In the summer of 1992 during clashes between Moldovan police and the Trans-Dniester militiamen about one thousand people were killed, tens of thousands were wounded and became refugees. The conflict was stopped after an agreement on the conflict peaceful settlement principle was signed in Moscow, and on July 29 of the same year Russian peacekeepers were brought into the war zone. Already for 20 years they maintain peace on the Dniester together with the Moldovan and Trans-Dniester “blue helmets.” Since then there have been no outbreaks of violence, which allowed Chisinau and Tiraspol to hold negotiations on peaceful settlement of the conflict with the participation of the guarantors - Russia, Ukraine, the mediator - OSCE and observers from the United States and the European Union.
“In the Trans-Dniester region there is a very high level of confidence in the Russian military, which are the guarantors of peace. Under any circumstances, they have always shown restraint, willingness to do responsible and hard work, readiness for any ordeal,” President of the Trans-Dniester Republic Yevgeny Shevchuk told reporters on Wednesday.
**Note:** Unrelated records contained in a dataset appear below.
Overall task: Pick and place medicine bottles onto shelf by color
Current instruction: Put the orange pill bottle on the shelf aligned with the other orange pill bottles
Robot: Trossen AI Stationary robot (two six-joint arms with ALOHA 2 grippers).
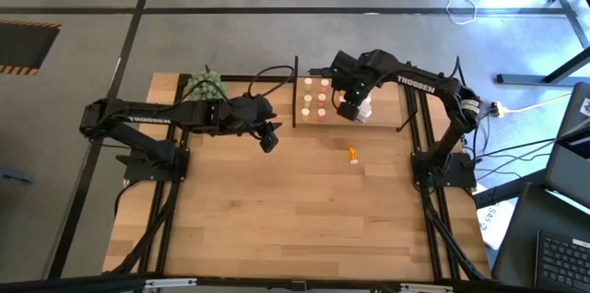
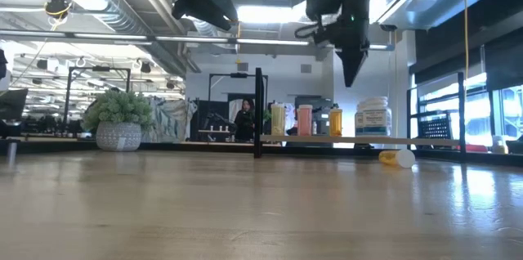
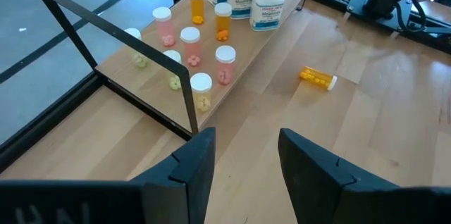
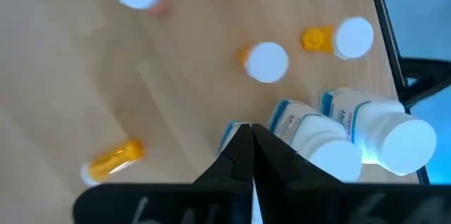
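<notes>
Most bottles already stood sorted on the shelf (image 1: 324, 114) at upper centre of the high view; one orange bottle (image 1: 353, 154) lay on the table just below it. The right gripper (image 1: 346, 109), clenched and empty, hovered over the large white bottles (image 3: 255, 1). The left gripper (image 3: 243, 157) hung released, holding nothing. Next likely called for fetching that stray bottle.

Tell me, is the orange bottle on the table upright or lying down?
Lying down. The orange bottle rests on its side on the bare table, its white cap pointing sideways, apart from the shelf.
</notes>
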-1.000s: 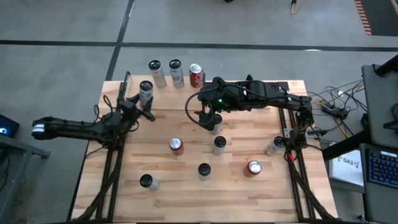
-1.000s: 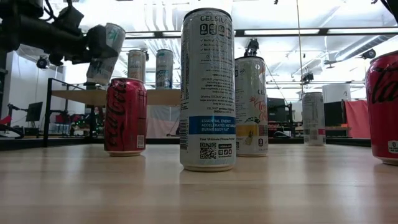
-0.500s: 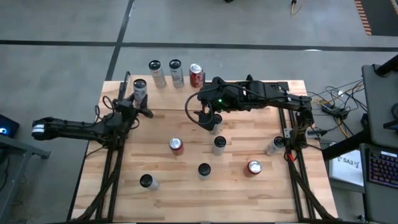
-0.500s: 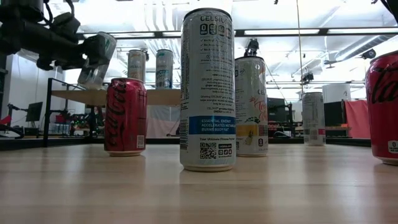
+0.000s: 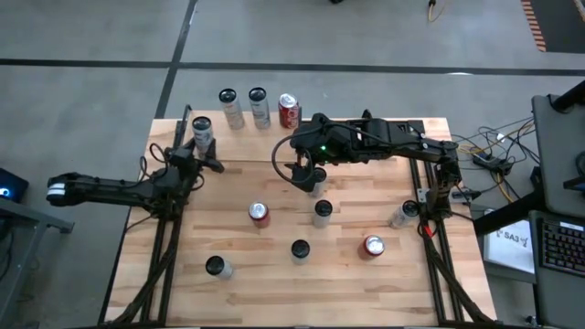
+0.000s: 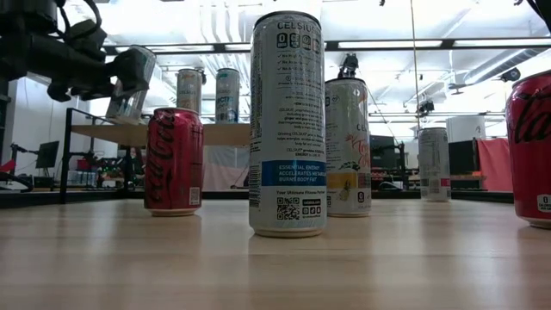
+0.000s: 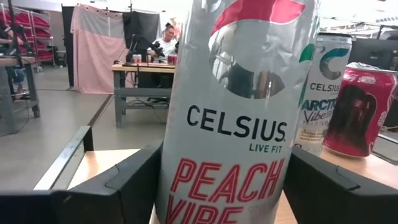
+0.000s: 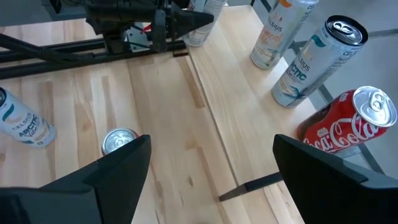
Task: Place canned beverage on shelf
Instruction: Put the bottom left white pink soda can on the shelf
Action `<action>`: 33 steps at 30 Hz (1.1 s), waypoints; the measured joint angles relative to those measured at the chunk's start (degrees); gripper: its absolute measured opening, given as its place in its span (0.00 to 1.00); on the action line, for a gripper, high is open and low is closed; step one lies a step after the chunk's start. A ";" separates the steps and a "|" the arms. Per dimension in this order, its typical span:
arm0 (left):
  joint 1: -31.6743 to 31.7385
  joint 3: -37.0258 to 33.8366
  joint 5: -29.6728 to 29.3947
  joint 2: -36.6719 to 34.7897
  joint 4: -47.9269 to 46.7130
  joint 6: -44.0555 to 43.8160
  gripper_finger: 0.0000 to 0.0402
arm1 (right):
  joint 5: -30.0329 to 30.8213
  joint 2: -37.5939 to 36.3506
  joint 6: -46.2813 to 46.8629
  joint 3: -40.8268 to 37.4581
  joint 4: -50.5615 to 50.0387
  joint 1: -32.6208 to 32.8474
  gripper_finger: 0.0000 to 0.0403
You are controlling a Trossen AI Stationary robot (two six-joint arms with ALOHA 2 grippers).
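Note:
My left gripper (image 5: 197,153) is shut on a silver Celsius can (image 5: 202,131), held at the left end of the shelf (image 5: 265,146), a raised pale wood platform at the table's far side. In the low view the can (image 6: 129,82) leans over the shelf (image 6: 224,133). I cannot tell whether its bottom touches the planks. The left wrist view shows the can (image 7: 236,124) filling the space between my fingers. My right gripper (image 5: 311,178) hangs open above the table's middle, with nothing between its fingers (image 8: 118,168). My left gripper pinches the can's side wall (image 7: 177,162) between its two fingers, about mid-height. The fingers lie level and come from the table's left side, across the can. The can is tilted, its top leaning toward the table's right, its lower end (image 6: 116,116) at the shelf's top.
Two slim cans (image 5: 228,105) (image 5: 259,105) and a red cola can (image 5: 289,110) stand upright along the shelf's far edge. Several more cans stand on the tabletop, among them a red one (image 5: 260,213) and a silver one (image 5: 322,212). One can (image 5: 405,214) stands by the right arm's base.
My left gripper has carried the Celsius can toward the table's left edge and a little down toward the shelf. The can has tipped further, and its lower end now sits at the shelf's top.

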 joint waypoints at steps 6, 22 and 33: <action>0.24 -0.32 -0.73 0.17 -1.20 0.26 0.72 | 0.00 0.00 0.00 0.00 0.07 0.00 0.81; 0.24 1.30 -0.25 0.11 -0.26 0.24 0.73 | 0.00 0.02 0.22 0.00 0.07 0.00 0.81; 2.83 3.21 -0.62 0.13 -0.17 2.16 0.73 | -0.02 0.02 0.19 0.00 0.07 0.00 0.81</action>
He stressed that the government would “follow the will of the defenders in defending the right to life, choice and building of an independent state.”
“Over the 20 years that have passed after the conflict, presidents, parliaments and governments have not once changed in Moldova. Both the communists and democrats used to come to power. But nobody has found the time and courage to apologise to the mothers who lost their children,” Deputy Chairman of the Tiraspol City Council Valery Zemlyakov said.